(About this task) Copy the data exactly from the line that contains "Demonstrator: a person" through the line that contains "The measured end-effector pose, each", keeping both end lines and leaving out everything else.

######

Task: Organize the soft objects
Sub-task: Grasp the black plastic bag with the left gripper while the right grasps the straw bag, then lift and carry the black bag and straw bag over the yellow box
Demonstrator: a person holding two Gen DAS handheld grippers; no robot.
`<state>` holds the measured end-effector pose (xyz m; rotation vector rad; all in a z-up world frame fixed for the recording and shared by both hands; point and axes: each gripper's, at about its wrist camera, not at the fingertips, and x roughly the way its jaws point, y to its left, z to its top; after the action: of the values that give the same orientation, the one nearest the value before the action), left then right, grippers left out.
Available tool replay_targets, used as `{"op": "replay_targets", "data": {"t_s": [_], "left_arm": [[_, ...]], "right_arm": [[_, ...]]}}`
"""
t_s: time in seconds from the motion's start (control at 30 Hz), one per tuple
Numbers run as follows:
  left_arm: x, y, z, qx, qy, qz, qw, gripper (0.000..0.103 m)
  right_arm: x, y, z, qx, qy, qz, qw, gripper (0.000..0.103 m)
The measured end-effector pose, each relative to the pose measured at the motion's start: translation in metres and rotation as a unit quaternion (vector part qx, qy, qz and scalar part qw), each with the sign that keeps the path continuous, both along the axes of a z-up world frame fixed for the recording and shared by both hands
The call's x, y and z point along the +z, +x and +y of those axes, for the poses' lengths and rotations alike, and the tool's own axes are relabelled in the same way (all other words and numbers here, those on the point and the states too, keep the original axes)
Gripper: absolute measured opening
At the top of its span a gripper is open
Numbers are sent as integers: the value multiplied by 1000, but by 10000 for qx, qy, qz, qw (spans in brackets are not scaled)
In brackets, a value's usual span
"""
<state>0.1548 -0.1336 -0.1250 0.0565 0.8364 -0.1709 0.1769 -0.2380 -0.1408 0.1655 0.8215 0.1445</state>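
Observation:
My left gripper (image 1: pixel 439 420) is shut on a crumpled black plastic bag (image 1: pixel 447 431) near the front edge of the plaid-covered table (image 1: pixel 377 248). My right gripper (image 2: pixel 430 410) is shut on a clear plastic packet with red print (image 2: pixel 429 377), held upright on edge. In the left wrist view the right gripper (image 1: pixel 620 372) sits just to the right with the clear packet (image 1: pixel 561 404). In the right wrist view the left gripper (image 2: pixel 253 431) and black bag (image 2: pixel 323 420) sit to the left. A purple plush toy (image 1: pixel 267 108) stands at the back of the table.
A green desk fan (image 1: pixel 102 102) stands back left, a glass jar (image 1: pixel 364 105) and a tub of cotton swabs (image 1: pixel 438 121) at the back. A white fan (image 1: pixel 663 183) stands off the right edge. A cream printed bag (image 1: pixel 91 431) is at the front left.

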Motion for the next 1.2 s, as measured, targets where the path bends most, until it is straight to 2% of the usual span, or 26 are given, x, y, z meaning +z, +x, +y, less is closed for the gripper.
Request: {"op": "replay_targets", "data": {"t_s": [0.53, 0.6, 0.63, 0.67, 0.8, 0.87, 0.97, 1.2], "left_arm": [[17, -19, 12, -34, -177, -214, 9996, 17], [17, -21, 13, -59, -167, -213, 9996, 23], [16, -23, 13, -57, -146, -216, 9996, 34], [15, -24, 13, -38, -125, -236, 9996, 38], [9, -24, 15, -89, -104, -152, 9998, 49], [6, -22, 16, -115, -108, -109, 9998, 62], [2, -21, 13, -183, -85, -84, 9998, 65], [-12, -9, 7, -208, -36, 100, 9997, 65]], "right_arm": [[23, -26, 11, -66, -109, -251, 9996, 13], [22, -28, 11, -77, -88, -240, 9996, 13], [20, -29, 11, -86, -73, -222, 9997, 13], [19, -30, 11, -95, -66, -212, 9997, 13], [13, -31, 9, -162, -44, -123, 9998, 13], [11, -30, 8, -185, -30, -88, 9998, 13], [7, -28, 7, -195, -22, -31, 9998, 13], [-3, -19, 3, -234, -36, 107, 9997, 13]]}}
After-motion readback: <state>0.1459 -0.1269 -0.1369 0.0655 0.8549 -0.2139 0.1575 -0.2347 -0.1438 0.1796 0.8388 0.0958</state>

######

(Your response)
Demonstrator: a person holding two Gen DAS handheld grippers; no robot.
`<state>` holds the measured end-effector pose (xyz m; rotation vector rad; all in a z-up world frame fixed for the recording and shared by both hands; point and axes: each gripper's, at about its wrist camera, not at the fingertips, and x roughly the way its jaws point, y to its left, z to its top; after the action: of the values that give the same orientation, the one nearest the value before the action), left then right, grippers left out.
Available tool replay_targets, used as `{"op": "replay_targets", "data": {"t_s": [_], "left_arm": [[_, ...]], "right_arm": [[_, ...]]}}`
"""
t_s: time in seconds from the motion's start (control at 30 Hz), one per tuple
Numbers run as follows:
  left_arm: x, y, z, qx, qy, qz, qw, gripper (0.000..0.103 m)
  right_arm: x, y, z, qx, qy, qz, qw, gripper (0.000..0.103 m)
The measured end-effector pose, each relative to the pose measured at the motion's start: translation in metres and rotation as a unit quaternion (vector part qx, qy, qz and scalar part qw), each with the sign that keeps the path continuous, both along the axes of a z-up world frame fixed for the recording and shared by both hands

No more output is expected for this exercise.